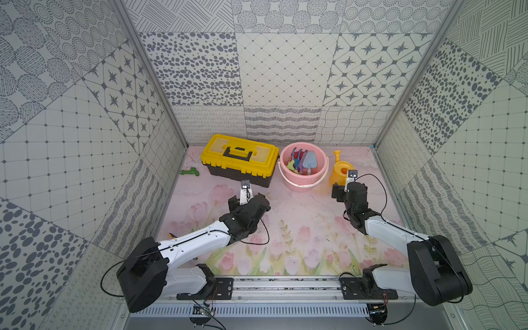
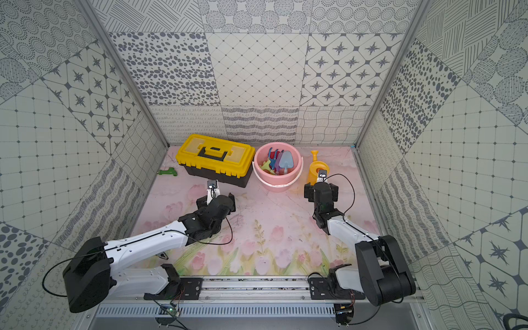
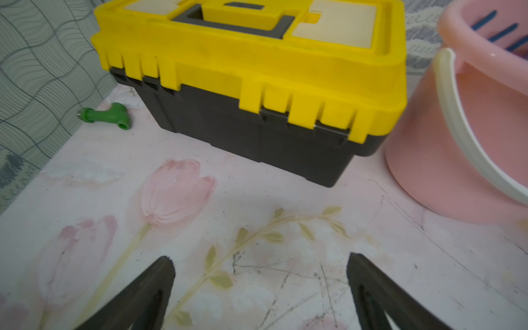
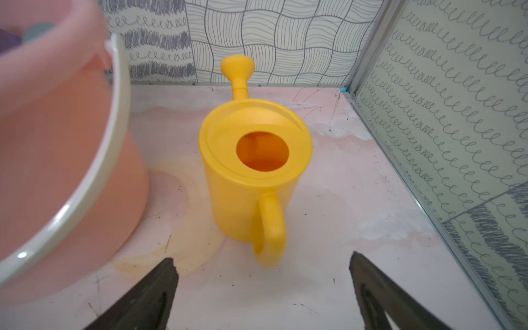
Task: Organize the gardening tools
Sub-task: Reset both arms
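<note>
The gardening tools stand together in a pink bucket (image 1: pixel 303 184) at the back: a light-blue trowel (image 1: pixel 311 163), a purple scoop (image 1: pixel 303 159), red, blue and green pieces beside them. To its right stands a yellow watering can (image 4: pixel 251 171), upright, handle toward my right gripper (image 4: pixel 263 263), which is open and empty just short of the handle. In front of the toolbox, my left gripper (image 3: pixel 261 260) hangs open over bare mat, holding nothing. In both top views the grippers (image 1: pixel 248 198) (image 1: pixel 350 188) sit low near the back.
A yellow-lidded black toolbox (image 1: pixel 240 158) sits shut, left of the bucket. A dark green T-shaped plastic piece (image 1: pixel 189 172) lies by the left wall. Yellow-and-black pliers (image 1: pixel 172 235) peek out under my left arm. Patterned walls enclose three sides.
</note>
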`<state>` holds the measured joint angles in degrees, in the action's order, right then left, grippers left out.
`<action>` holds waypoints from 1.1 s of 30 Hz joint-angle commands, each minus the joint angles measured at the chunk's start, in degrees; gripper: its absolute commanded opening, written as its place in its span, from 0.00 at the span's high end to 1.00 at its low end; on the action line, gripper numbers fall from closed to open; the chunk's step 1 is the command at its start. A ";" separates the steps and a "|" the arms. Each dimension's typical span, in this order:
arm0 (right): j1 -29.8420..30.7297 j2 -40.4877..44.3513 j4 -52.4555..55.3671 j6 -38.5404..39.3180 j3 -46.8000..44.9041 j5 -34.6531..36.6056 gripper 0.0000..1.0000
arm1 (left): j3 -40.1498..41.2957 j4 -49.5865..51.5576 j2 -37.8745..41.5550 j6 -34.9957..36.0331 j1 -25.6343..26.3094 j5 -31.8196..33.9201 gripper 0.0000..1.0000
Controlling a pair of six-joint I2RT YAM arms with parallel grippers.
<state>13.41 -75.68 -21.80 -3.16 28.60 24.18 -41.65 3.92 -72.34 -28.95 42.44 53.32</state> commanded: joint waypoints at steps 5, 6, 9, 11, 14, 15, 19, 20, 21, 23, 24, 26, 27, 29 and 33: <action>-4.07 -2.85 -16.46 1.44 -5.46 -5.61 0.03 | 1.48 -9.78 -2.15 23.64 -15.90 -3.81 0.00; -4.31 -2.74 -16.85 1.79 -5.68 -7.26 0.03 | 1.66 -9.92 -2.86 22.87 -17.94 -5.43 0.00; -4.34 -2.10 -18.13 1.89 -6.76 -7.51 0.03 | 3.63 -13.23 -5.62 19.91 -23.02 -10.65 0.00; -4.50 -2.19 -21.08 2.09 -7.86 -6.44 0.03 | 5.52 -18.83 -7.84 20.71 -24.59 -13.30 0.01; -5.96 -7.08 -28.34 2.24 -8.90 -6.64 0.03 | 8.08 -28.42 -11.07 24.78 -25.69 -14.09 0.00; -6.16 -9.56 -29.82 2.43 -8.54 -7.21 0.03 | 8.69 -30.83 -11.96 25.08 -26.11 -14.53 0.00; -6.12 -13.56 -31.84 2.60 -7.82 -7.67 0.03 | 10.33 -40.44 -16.72 29.18 -27.82 -17.88 0.01; -6.30 -13.18 -30.59 2.39 -7.51 -8.15 0.03 | 10.51 -42.50 -17.78 29.84 -27.96 -17.72 0.00; -6.45 -13.65 -32.10 2.44 -7.70 -8.08 0.03 | 11.17 -44.26 -18.66 30.61 -28.07 -19.02 0.00; -6.47 -13.30 -31.21 2.43 -7.57 -8.24 0.03 | 11.19 -45.11 -19.21 30.74 -28.64 -19.82 0.01; -6.47 -13.41 -31.59 2.49 -7.59 -8.21 0.03 | 11.28 -44.14 -18.52 29.37 -29.65 -22.18 0.01; -6.44 -13.28 -31.35 2.46 -7.59 -8.18 0.03 | 13.49 -46.32 -17.09 28.19 -31.71 -26.73 0.00; -6.46 -13.38 -31.51 2.46 -7.62 -8.19 0.03 | 14.77 -47.43 -16.43 28.10 -31.95 -28.58 0.00; -6.42 -13.36 -31.42 2.50 -7.65 -8.19 0.03 | 17.41 -52.19 -15.94 29.29 -32.14 -31.12 0.01; -6.53 -13.41 -31.04 2.33 -7.30 -8.27 0.03 | 18.38 -52.52 -15.37 28.65 -34.32 -38.17 0.00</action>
<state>7.25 -89.58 -50.41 -1.04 20.73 16.47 -24.93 -37.52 -88.55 -1.89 10.20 28.01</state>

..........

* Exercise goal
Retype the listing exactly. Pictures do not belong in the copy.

* Task output
Task: Organize the gardening tools
Sub-task: Reset both arms
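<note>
The gardening tools stand together in a pink bucket (image 1: pixel 303 184) at the back: a light-blue trowel (image 1: pixel 311 163), a purple scoop (image 1: pixel 303 159), red, blue and green pieces beside them. To its right stands a yellow watering can (image 4: pixel 251 171), upright, handle toward my right gripper (image 4: pixel 263 263), which is open and empty just short of the handle. In front of the toolbox, my left gripper (image 3: pixel 261 260) hangs open over bare mat, holding nothing. In both top views the grippers (image 1: pixel 248 198) (image 1: pixel 350 188) sit low near the back.
A yellow-lidded black toolbox (image 1: pixel 240 158) sits shut, left of the bucket. A dark green T-shaped plastic piece (image 1: pixel 189 172) lies by the left wall. Yellow-and-black pliers (image 1: pixel 172 235) peek out under my left arm. Patterned walls enclose three sides.
</note>
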`<state>` holds the measured joint angles in degrees, in the action's order, right then left, grippers left out.
`<action>` holds waypoints from 1.1 s of 30 Hz joint-angle commands, each minus the joint angles measured at the chunk's start, in degrees; gripper: its absolute commanded opening, written as its place in its span, from 0.00 at the span's high end to 1.00 at its low end; on the action line, gripper numbers fall from closed to open; the chunk's step 1 is the command at its start. A ";" separates the steps and a "|" the arms. Each dimension's typical span, in this order:
arm0 (right): j1 -29.8420..30.7297 j2 -40.4877..44.3513 j4 -52.4555..55.3671 j6 -38.5404..39.3180 j3 -46.8000..44.9041 j5 -34.6531..36.6056 gripper 0.0000..1.0000
arm1 (left): j3 -40.1498..41.2957 j4 -49.5865..51.5576 j2 -37.8745..41.5550 j6 -34.9957..36.0331 j1 -25.6343..26.3094 j5 -31.8196..33.9201 gripper 0.0000..1.0000
Controlling a pair of six-joint I2RT YAM arms with parallel grippers.
<state>13.41 -75.68 -21.80 -3.16 28.60 24.18 -41.65 3.92 -72.34 -28.95 42.44 53.32</state> commanded: joint waypoints at steps 5, 6, 9, 11, 14, 15, 19, 20, 21, 23, 24, 26, 27, 29 and 33: <action>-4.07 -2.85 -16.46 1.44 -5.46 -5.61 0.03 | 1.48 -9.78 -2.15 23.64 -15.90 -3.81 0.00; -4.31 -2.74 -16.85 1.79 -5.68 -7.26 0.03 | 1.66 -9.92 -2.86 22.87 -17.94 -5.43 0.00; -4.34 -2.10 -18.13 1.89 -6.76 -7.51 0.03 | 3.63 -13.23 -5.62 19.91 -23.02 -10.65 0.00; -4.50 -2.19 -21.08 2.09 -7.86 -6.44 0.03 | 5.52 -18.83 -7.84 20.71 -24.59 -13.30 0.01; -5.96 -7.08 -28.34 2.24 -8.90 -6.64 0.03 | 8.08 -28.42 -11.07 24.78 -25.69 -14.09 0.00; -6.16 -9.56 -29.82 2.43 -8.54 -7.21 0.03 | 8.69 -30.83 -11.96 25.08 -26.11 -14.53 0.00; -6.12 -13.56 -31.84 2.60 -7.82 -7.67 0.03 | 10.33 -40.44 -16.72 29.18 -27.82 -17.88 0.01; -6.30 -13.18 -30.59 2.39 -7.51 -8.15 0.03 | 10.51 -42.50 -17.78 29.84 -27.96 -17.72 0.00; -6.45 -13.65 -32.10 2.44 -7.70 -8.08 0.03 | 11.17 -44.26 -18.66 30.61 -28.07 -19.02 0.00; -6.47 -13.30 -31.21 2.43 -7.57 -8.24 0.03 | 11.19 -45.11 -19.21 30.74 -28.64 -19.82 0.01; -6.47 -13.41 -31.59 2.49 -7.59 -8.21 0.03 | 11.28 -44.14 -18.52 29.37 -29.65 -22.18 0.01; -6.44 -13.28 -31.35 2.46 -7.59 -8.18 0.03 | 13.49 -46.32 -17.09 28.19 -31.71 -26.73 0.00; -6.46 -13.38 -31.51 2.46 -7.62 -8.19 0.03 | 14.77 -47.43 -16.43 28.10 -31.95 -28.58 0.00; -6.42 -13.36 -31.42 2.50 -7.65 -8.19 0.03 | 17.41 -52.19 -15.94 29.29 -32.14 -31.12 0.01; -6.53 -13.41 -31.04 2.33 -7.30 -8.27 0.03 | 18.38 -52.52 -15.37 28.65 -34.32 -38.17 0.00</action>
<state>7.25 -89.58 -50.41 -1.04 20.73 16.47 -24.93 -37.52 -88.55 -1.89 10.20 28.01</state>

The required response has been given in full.